EXERCISE OBJECTIVE:
Every line that contains "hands" must be located and copied from the data.

EXERCISE DATA:
++++++

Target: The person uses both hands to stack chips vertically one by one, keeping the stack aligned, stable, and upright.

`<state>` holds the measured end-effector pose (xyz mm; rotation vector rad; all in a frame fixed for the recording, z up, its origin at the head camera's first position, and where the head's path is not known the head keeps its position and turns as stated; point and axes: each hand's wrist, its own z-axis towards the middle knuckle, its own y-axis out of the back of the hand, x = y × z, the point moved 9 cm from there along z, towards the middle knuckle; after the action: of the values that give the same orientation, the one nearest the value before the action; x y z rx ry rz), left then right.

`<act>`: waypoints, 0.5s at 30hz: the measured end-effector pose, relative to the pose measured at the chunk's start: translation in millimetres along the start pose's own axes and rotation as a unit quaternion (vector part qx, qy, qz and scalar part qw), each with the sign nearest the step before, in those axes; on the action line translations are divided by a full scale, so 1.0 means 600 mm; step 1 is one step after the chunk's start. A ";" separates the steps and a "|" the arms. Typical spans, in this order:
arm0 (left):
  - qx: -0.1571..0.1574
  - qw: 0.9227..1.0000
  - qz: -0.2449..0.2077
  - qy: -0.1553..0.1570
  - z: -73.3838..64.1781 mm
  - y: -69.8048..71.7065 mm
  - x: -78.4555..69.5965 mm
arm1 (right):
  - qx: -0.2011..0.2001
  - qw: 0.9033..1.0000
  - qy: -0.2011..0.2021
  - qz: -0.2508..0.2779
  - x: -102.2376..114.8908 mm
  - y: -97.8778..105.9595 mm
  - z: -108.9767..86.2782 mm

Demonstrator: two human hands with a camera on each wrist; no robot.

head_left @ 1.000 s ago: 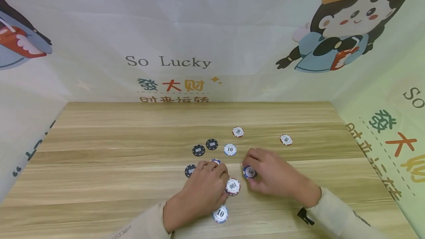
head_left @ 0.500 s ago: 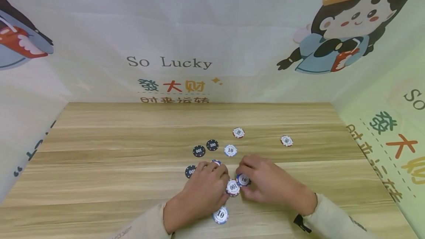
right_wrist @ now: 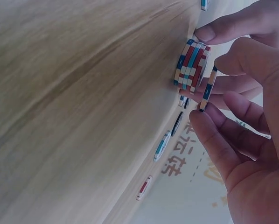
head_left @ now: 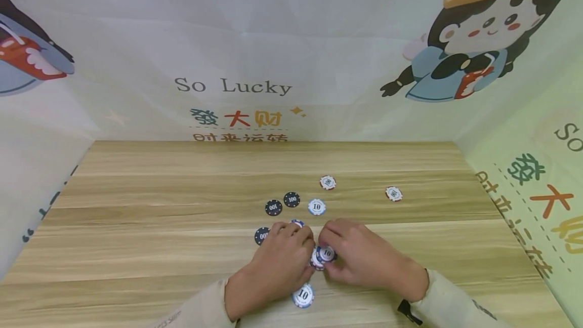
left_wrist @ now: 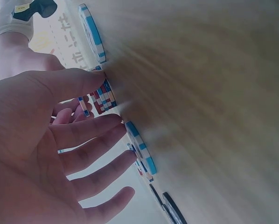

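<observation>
My right hand (head_left: 364, 257) pinches a blue-edged poker chip (head_left: 326, 253) marked 10 between thumb and fingertips. In the right wrist view this chip (right_wrist: 208, 90) is tilted beside the top of a short stack of poker chips (right_wrist: 191, 65) with red, white and blue edges. My left hand (head_left: 280, 254) holds that stack at its sides, thumb on one side and fingers on the other. From the head, the held chip overlaps the stack. In the left wrist view, the stack (left_wrist: 103, 97) stands between thumb and index finger.
A light-blue-edged 10 chip (head_left: 303, 295) lies near me. Black 100 chips (head_left: 292, 199) and another light-blue 10 chip (head_left: 317, 207) lie farther off. Red-edged chips (head_left: 393, 194) are at the right and back. Printed cloth walls (head_left: 232, 54) enclose the wooden table (head_left: 159, 191).
My right hand has moved left and toward me, bringing the blue-edged chip from beside the stack to over it. My left hand stays at the stack.
</observation>
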<state>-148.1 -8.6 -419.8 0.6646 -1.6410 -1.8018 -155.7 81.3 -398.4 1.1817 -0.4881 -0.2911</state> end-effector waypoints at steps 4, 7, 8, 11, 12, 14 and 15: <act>-0.003 1.000 0.000 -0.001 0.000 0.000 0.000 | 0.003 1.000 0.002 0.008 0.004 -0.003 0.002; -0.003 1.000 0.000 -0.002 0.000 0.000 -0.001 | 0.003 1.000 0.004 0.011 0.007 -0.005 0.004; -0.002 1.000 0.001 -0.002 0.000 0.000 -0.001 | 0.003 1.000 0.005 0.012 0.008 -0.006 0.004; 0.000 1.000 0.003 -0.002 0.000 -0.001 -0.001 | -0.002 1.000 0.009 0.014 0.010 -0.007 0.005; 0.000 1.000 0.004 -0.001 0.001 -0.001 -0.001 | -0.003 1.000 0.011 0.015 0.010 -0.007 0.006; -0.001 1.000 0.006 -0.002 0.000 0.000 -0.001 | -0.005 1.000 0.013 0.015 0.011 -0.009 0.006; -0.003 1.000 0.008 -0.002 0.000 0.001 -0.001 | -0.005 1.000 0.014 0.016 0.011 -0.009 0.007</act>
<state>-147.7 -7.9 -419.4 0.6444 -1.6393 -1.7979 -151.7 72.9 -400.9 1.1651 -0.4801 -0.2500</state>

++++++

EXERCISE SOLUTION:
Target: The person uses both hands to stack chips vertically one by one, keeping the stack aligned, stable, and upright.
Demonstrator: two human hands with a camera on each wrist; no robot.

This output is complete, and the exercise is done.